Barbara never returned my calls, but just as I finished dressing, I heard a car pull up in the drive. I looked out the window, expecting to see her Cadillac.
Instead, I saw a cherry red ’68 Mustang convertible. The woman who got out of it looked with disdain at the car next to hers in the drive-my Karmann Ghia. Her long gray hair was plaited into a thick braid. She wore blue jeans and an embroidered denim shirt.
My father’s aunt, Mary Kelly. I felt myself smile.
I opened the door and said, “What’s a night owl like you doing out and about so early?”
“Why haven’t you come by to see me? Never mind-I know the answer to that. Are you late to work?”
“Not yet.”
“Patrick called me last night, told me his helper was sick. I thought he meant you. Glad to hear it was just that other one. I don’t think she was good for him, anyway. Why don’t I take over for her?”
“Mary, that’s generous of you, but-”
“But nothing.” She looked me directly in the eye and said, “I want the time with my nephew.
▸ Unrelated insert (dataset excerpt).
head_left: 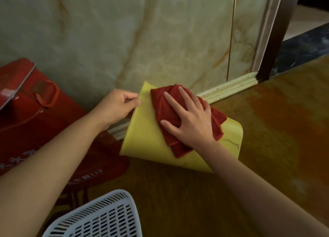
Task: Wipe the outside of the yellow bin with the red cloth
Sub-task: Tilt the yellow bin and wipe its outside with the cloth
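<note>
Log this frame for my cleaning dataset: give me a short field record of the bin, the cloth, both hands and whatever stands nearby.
bin: yellow bin, lying on its side on the floor by the wall
cloth: red cloth, crumpled, spread on the bin's upturned side
right hand: right hand flat on the cloth, fingers spread
left hand: left hand gripping the bin's edge nearest the wall
nearby: white basket at bottom; red box at left

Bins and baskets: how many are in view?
2: the yellow bin lying tipped by the wall under both hands, and a white slotted basket at the bottom edge, partly cut off. Others may sit off-frame.
</note>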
Patrick is dear to me.”
“I know he is,” I said, returning the look. “But you argue with him.”
“Of course I do. He needs someone to argue with-he’s a Kelly.”
“Not now he doesn’t.”
“Irene. Are you going to stand there and tell me that in the weeks you’ve been home, you haven’t argued with him once?”
She had me there.
She smiled and said, “Thought so. You can trust me not to do him harm, Irene. You know that.”
“Yes, I do. Thanks, Mary. If it’s okay with Dad, I’d certainly appreciate it. It would be-a great relief.”
“Prissy Pants isn’t anywhere to be seen, I suppose.”
“I do fear that one day you’ll slip up and call Barbara that to her face.”
There was a certain glint in Mary’s eye that made me quickly add, “That was not a dare.”